### Exercise instructions
Print all of the data exactly, but drop the pictures.

++++++++++

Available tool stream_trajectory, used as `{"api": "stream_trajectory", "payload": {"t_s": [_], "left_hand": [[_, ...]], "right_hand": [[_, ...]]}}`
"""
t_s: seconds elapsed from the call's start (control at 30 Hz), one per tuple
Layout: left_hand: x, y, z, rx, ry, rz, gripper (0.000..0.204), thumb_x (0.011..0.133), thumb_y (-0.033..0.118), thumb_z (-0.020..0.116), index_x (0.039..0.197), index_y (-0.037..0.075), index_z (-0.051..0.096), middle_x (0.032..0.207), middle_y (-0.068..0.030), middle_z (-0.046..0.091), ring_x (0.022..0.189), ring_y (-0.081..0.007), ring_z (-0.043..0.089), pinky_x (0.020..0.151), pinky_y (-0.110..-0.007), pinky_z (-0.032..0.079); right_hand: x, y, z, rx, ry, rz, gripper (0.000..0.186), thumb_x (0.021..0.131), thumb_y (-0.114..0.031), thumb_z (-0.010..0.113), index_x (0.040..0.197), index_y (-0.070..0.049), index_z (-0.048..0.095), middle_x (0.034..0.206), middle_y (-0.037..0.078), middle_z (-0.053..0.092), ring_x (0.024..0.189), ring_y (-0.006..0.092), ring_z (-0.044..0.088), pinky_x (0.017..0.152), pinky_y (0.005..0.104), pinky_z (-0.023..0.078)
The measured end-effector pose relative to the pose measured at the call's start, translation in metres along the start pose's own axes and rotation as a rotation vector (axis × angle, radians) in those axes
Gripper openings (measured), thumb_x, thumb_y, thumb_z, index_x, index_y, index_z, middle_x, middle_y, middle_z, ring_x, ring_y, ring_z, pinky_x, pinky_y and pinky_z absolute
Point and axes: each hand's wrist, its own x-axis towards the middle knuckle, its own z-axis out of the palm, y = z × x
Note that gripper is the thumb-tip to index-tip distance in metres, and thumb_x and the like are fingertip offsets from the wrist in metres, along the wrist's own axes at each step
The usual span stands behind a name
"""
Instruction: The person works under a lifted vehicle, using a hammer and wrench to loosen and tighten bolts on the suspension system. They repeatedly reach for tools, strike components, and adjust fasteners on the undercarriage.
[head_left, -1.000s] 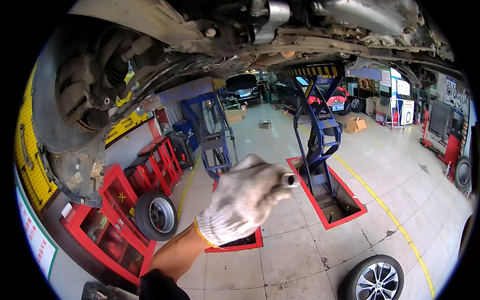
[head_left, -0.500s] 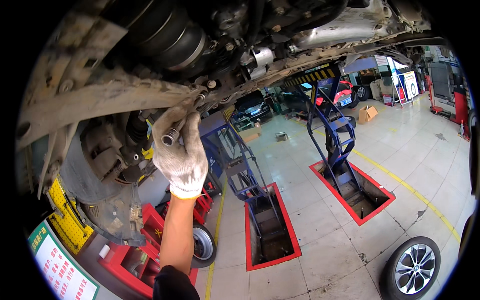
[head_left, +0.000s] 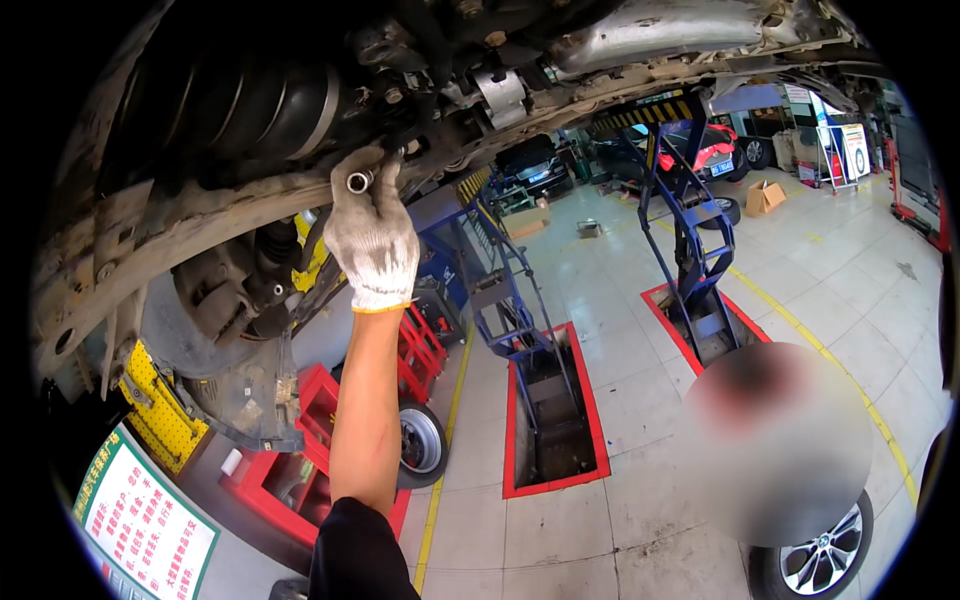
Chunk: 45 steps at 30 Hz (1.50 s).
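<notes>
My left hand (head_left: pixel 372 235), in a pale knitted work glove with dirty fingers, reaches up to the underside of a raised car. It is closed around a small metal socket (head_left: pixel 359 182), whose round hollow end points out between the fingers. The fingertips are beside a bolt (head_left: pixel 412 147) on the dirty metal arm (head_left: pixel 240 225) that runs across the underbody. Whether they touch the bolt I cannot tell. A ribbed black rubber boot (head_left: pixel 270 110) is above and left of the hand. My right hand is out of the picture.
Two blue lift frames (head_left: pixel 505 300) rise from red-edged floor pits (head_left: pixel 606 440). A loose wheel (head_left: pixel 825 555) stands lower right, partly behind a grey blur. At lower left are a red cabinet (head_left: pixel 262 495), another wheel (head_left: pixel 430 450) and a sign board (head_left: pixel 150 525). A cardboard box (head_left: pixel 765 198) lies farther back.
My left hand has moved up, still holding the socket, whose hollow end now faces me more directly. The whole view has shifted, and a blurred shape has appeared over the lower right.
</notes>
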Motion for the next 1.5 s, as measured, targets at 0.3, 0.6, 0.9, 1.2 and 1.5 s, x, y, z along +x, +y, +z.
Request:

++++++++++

### Exercise solution
Available tool stream_trajectory, used as `{"api": "stream_trajectory", "payload": {"t_s": [_], "left_hand": [[_, ...]], "right_hand": [[_, ...]]}}`
"""
t_s: seconds elapsed from the call's start (control at 30 Hz), one per tuple
Layout: left_hand: x, y, z, rx, ry, rz, gripper (0.000..0.204), thumb_x (0.011..0.133), thumb_y (-0.033..0.118), thumb_z (-0.020..0.116), index_x (0.039..0.197), index_y (-0.037..0.075), index_z (-0.051..0.096), middle_x (0.032..0.207), middle_y (-0.068..0.030), middle_z (-0.046..0.091), ring_x (0.022..0.189), ring_y (-0.081..0.007), ring_z (-0.043..0.089), pinky_x (0.020..0.151), pinky_y (-0.110..-0.007), pinky_z (-0.032..0.079); right_hand: x, y, z, rx, ry, rz, gripper (0.000..0.186), thumb_x (0.021..0.131), thumb_y (-0.114..0.031), thumb_z (-0.010..0.113), index_x (0.040..0.197), index_y (-0.070..0.049), index_z (-0.048..0.095), middle_x (0.034..0.206), middle_y (-0.037..0.078), middle_z (-0.053..0.092), ring_x (0.024..0.189), ring_y (-0.006..0.092), ring_z (-0.044..0.088), pinky_x (0.017..0.152), pinky_y (0.005..0.104), pinky_z (-0.023..0.078)
The measured end-effector pose relative to the pose measured at the call's start, translation in metres along the start pose's own axes and rotation as a rotation vector (axis × angle, radians) in those axes
Gripper openings (measured), thumb_x, thumb_y, thumb_z, index_x, index_y, index_z, middle_x, middle_y, middle_z, ring_x, ring_y, ring_z, pinky_x, pinky_y and pinky_z absolute
Point and axes: each hand's wrist, its own x-axis towards the middle knuckle, its own z-axis out of the palm, y = z × x
Note that gripper is the thumb-tip to index-tip distance in metres, and thumb_x and the like are fingertip offsets from the wrist in metres, along the wrist's own axes at each step
The usual span stands behind a name
"""
Instruction: The person works under a lifted vehicle, using a hammer and wrench to loosen and tighten bolts on the suspension system. They repeatedly reach for tools, strike components, and adjust fasteners on the undercarriage.
[head_left, -1.000s] 
[head_left, -0.500s] 
[head_left, +0.000s] 
Chunk: 45 steps at 30 Hz (1.50 s).
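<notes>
My left hand (head_left: pixel 372 235), in a pale knitted work glove with dirty fingers, reaches up to the underside of a raised car. It is closed around a small metal socket (head_left: pixel 359 182), whose round hollow end points out between the fingers. The fingertips are beside a bolt (head_left: pixel 412 147) on the dirty metal arm (head_left: pixel 240 225) that runs across the underbody. Whether they touch the bolt I cannot tell. A ribbed black rubber boot (head_left: pixel 270 110) is above and left of the hand. My right hand is out of the picture.
Two blue lift frames (head_left: pixel 505 300) rise from red-edged floor pits (head_left: pixel 606 440). A loose wheel (head_left: pixel 825 555) stands lower right, partly behind a grey blur. At lower left are a red cabinet (head_left: pixel 262 495), another wheel (head_left: pixel 430 450) and a sign board (head_left: pixel 150 525). A cardboard box (head_left: pixel 765 198) lies farther back.
My left hand has moved up, still holding the socket, whose hollow end now faces me more directly. The whole view has shifted, and a blurred shape has appeared over the lower right.
</notes>
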Motion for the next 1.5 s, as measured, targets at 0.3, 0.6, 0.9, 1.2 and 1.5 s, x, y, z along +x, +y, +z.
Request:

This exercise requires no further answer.